Para os cristãos, o verdadeiro Natal era o nascimento de Jesus, a luz do Alto que veio afastar as trevas do medo, aquecer nossos corações, revitalizar a esperança, salvar o mundo. A festa pagã foi sendo cristianizada. Ao ver que o hábito se impunha, o papa Libério, no ano de 354, determinou que em toda a Cristandade, no dia 25 de dezembro, seria celebrado o dies natalis Domini, o dia do nascimento do Senhor.

Ao contrário da Páscoa, que acontece em datas móveis a cada ano, o Natal é comemorado sempre no dia 25 de dezembro, mesmo no hemisfério sul, quando se está vivendo o solstício de verão. Ao contrário do que acontece no hemisfério norte, nós temos dias mais longos, mais iluminados, e nossas noites são mais curtas neste tempo de Natal.

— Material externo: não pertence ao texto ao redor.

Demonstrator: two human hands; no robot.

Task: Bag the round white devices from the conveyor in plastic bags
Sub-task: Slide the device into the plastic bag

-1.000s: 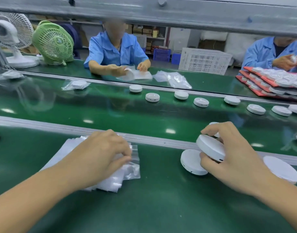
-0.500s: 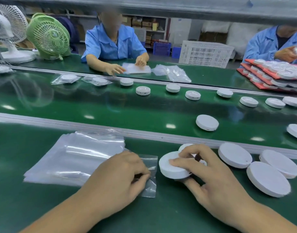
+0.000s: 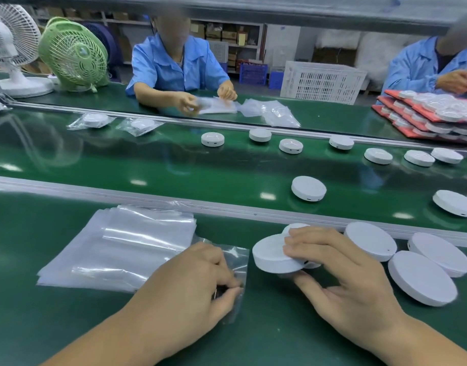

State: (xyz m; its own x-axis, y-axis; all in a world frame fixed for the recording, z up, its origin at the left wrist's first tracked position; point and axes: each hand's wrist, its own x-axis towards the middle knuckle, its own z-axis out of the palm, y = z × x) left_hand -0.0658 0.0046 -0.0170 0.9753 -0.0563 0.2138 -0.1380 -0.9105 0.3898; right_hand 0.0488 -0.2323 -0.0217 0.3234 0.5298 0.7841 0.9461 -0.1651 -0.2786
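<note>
Round white device [image 3: 272,256]: held just above the green bench [image 3: 266,326], near its middle, flat face up and slightly tilted. The right hand [image 3: 340,273] grips it, fingers spread over the top and thumb curled under the near edge. A second device [image 3: 295,228] shows partly from behind it at 1 o'clock; contact between the two cannot be judged.

Plastic bag [image 3: 235,256]: lies flat on the bench at the device's 9 o'clock, just beside it, not touching. The left hand [image 3: 190,283] rests on it with fingers curled, pinching the bag's near right edge against the thumb.

Stack of bags [image 3: 121,247]: at 9 o'clock from the single bag, its right edge tucked under or against it.

Three loose devices [image 3: 422,277] lie close together at 3 o'clock from the right hand, on the bench.

Conveyor belt [image 3: 174,165]: runs across at 12 o'clock, beyond a metal rail. It carries two near devices [image 3: 308,188], a far row of unbagged ones [image 3: 290,146], and two bagged devices [image 3: 95,120] toward 10 o'clock.

Far bench: a worker in a blue coat [image 3: 174,67] at 12 o'clock handles bags; a second blue-coated worker [image 3: 433,64] sits at 2 o'clock behind red trays [image 3: 388,107] of devices. A green fan [image 3: 73,54] and a white fan [image 3: 7,46] stand at 10 o'clock, and a white crate [image 3: 322,81] at 1 o'clock.
</note>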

quarta-feira, 27 de novembro de 2013

Quem dá mais?

A ideia do leilão é antiga. Entre os latinos, a auctio consistia em ir a público vender um bem, à espera de quem oferecesse o maior lance. A palavra latina remete ao verbo augere ("acrescentar", "ampliar"). No inglês, temos a expressão auction off, "leiloar".

Já o nosso termo "leilão" procede, não do latim, mas do árabe vulgar al-alám, com os significados de "estandarte", "tabuleta" e "aviso". Colocava-se em local público e visível uma pequena bandeira vermelha, por exemplo, como convite para participação no leilão. O leilão precisa ser anunciado em alto e bom som para que todos tenham alguma chance de adquirir o que foi colocado à venda.

Em francês, a palavra para leilão é enchère. Nasceu no latim tardio incariare, formado pela partícula in e por carus, "caro". Aquilo que está em leilão é algo que vai sair caro para quem o deseja adquirir. Em espanhol, leiloar é subastar. Vem do latim subhastare, "vender em hasta pública".

sábado, 2 de novembro de 2013

O silêncio do cemitério

Há uma diferença, do ponto de vista etimológico, entre necrópole e cemitério.

Ambas são palavras que vêm do grego, mas com inspirações contrárias. Necrópole é a "cidade dos mortos", de nekrós ("morto", "cadáver"), pólis ("cidade"). A Necrópole de Gizé, no Egito, é um dos maiores exemplos da antiga arquitetura a serviço de um projeto post-mortem.

Para esta cidade se dirigiam o rei-defunto, a rainha e os sacerdotes do reino. A morte é uma viagem sem volta, e o faraó se preparava para essa jornada com imensa preocupação. Após a morte, deveria continuar reinando, mas agora sobre os demais mortos.

 
Já o cemitério possui uma outra conotação. O elemento "-tério" é um pospositivo do grego que se refere ao local onde se realiza o que é expresso pelo antepositivo. O monastério é o lugar onde ficam os monges. O presbitério é o lugar onde ficam os anciãos (os presbíteros). E o cemitério é o lugar onde as pessoas dormem, porque o antepositivo do grego koimétêrion ("lugar para dormir") é o verbo koiman ("dormir").

A palavra começou a ser usada pelos primeiros cristãos, que viam na morte um momento de descanso. Os mortos vão dormir, na esperança de saírem do túmulo. Preparam-se para acordar, tal como Jesus ressuscitado. O cemitério é lugar passageiro, silencioso, um dormitório para uma noite mais ou menos longa: o novo dia está por vir.